Publié par Priscilla
Pour nous elle fut un vaste palais, aux ressources sans saisons, un couloir infini, un escalier peuplé de vies comme une niche de crépuscules, une cour, des cuisines, des bassins, des toits de tôles rouillées où nous découvrîmes le monde en de secrètes magnificences. Située au mitan de la ville, elle nous filtrait la ville. Elle savait allier les lumières et les ombres, les mystères et les évidences.
À ce moment-là, on vivait sur l’île de La Réunion, plus précisément à Ste Clotilde. Avant ça, je vivais au Port, là où tous les bateaux de cargaison accostent. Nous avons quitté la ville précipitamment pour des raisons financières. Malheureusement, j’ai dû laisser une partie de mon enfance là-bas.
Quelques mois plus tard, nous emménagions dans un ti kaze en tole (une petite maison), la façade et l’aspect extérieur restent un peu flous dans ma mémoire. Elle avait une couleur vive, elle était chaleureuse, rayonnante, mais pour y entrer on devait monter un escalier qui menait à une porte en hauteur. Je n’avais pas le droit d’y accéder. Maman me répétait sans cesse oussa ou ve allé ? (où veux-tu partir ?)
Comme nous venions d’emménager, il n’y avait pas beaucoup de meubles, juste le strict nécessaire pour pouvoir vivre. Le mur était couvert de papier journal pour empêcher la pluie de rentrer. La télé était posée à même le sol, ainsi que des matelas qui faisaient office de lits. Seul papa pouvait regarder la télé. Dans mon souvenir c’était vraiment vide mais cela n’importait pas vraiment, tant que je m’amusais à courir partout à l’intérieur. Pourtant, on avait la maison la plus belle du quartier, avec mes frères et sœurs.
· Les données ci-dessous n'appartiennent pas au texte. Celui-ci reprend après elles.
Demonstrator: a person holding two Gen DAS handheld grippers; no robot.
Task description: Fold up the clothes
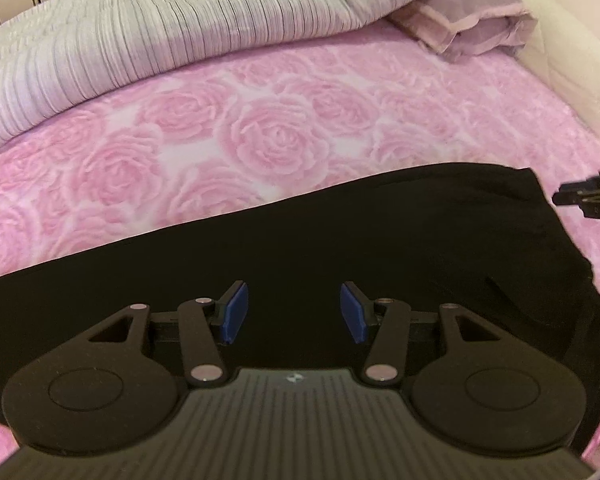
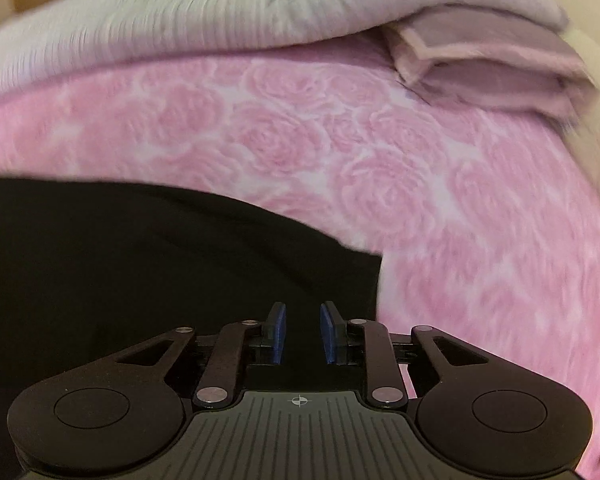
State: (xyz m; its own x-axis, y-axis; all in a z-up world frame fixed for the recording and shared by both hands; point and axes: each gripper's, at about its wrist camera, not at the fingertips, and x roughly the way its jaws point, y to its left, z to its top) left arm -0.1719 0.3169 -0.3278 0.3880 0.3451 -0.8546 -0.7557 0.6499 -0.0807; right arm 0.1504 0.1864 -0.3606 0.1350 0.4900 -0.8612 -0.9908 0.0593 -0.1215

Maman n’était pas souvent à la maison, à ce moment-là, car elle devait aller au champ. Elle était très fatiguée parce qu’elle était enceinte de mon petit frère. Le peu de temps où elle était présente, elle le passait plongée dans la cuisine, ou assoupie. Mon père, quant à lui, passait son temps à s’occuper des cochons, des poules et des oies. Et comme il faisait des batay coq (des combats de coqs) avec les voisins, il était très occupé. C’est une tradition : lé dan sang kréole (une tradition dans le sang des réunionnais). Le seul jour où nous étions tous réunis était le « jour du Seigneur », le seul jour de repos. Quand nous sortions de l'église, dans les ruelles s'exhalait l'odeur des rougail saucisses, carry ti jacques boucané.
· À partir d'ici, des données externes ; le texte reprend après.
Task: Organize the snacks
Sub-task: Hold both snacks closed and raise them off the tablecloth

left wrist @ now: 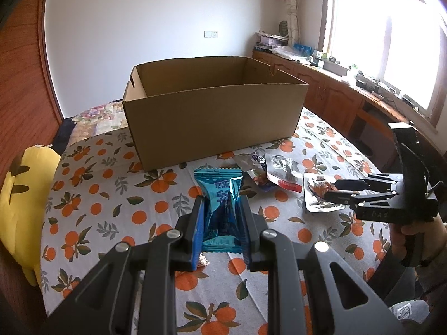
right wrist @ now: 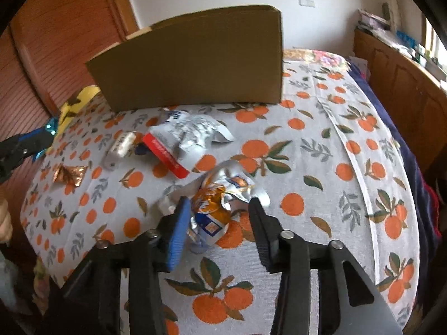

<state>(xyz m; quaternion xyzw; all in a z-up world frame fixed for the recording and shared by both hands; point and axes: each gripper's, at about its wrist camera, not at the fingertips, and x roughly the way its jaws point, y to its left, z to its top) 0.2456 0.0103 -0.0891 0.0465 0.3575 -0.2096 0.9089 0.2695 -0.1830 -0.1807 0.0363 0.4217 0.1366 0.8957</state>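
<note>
My left gripper (left wrist: 222, 208) is shut on a teal foil snack packet (left wrist: 220, 195) and holds it just above the table, in front of the open cardboard box (left wrist: 212, 117). My right gripper (right wrist: 218, 209) is open, its fingers on either side of a crumpled silver and orange snack packet (right wrist: 215, 195) lying on the tablecloth. In the left wrist view the right gripper (left wrist: 332, 188) sits over that packet (left wrist: 318, 198). The box (right wrist: 192, 67) stands behind the snacks in the right wrist view.
Other snacks lie in front of the box: a silver and red packet (right wrist: 181, 139), a small white packet (right wrist: 120, 146), a copper foil wrapper (right wrist: 68, 174). The orange-print tablecloth (right wrist: 335, 153) covers the table. A yellow cushion (left wrist: 22, 203) is at the left edge.
</note>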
Le lundi tout revenait à la normale. Je passais la majeure partie de mes longues journées étouffantes – à cause de la chaleur de l’île –, seule avec mon tableau d’ardoise dan fon la cour (dans le fond du jardin). Je me souviens de cette vieille charrette disposée devant la kaze (la maison) qui ne pouvait sans doute plus rouler.
En voyant mon père s’occuper du bétail, à longueur de journée, je développais aussi une passion pour les animaux. J’aimais jouer avec les animaux en m’imaginant vivre des aventures. Tantôt, j’étais une fermière, une autre fois, une aventurière. Je devais sauver des gens tout droit sortis de mon imagination. Je courais, criais ; j’étais vraiment investie dans mes rôles. Je devais sans doute être dans ma petite bulle car je n’avais pas d’amis. Je m’amusais toujours seule. Mais vivre avec peu de moyens et déménager m’a permis d’apprécier les vraies choses de la vie, je dirais. Pourquoi aurais-je eu besoin de jouets et d’amis quand j’avais mon imagination ? Je me revois devant cette maison qui porte tous nos souvenirs, nos rires, et nos silhouettes au soleil, nos ombres. Les choses simples de la vie étaient pour moi les plus merveilleuses.
Je te remercie, Maman, d’avoir bien voulu me faire part de ton souvenir, et de m’avoir permis de le retranscrire par la suite.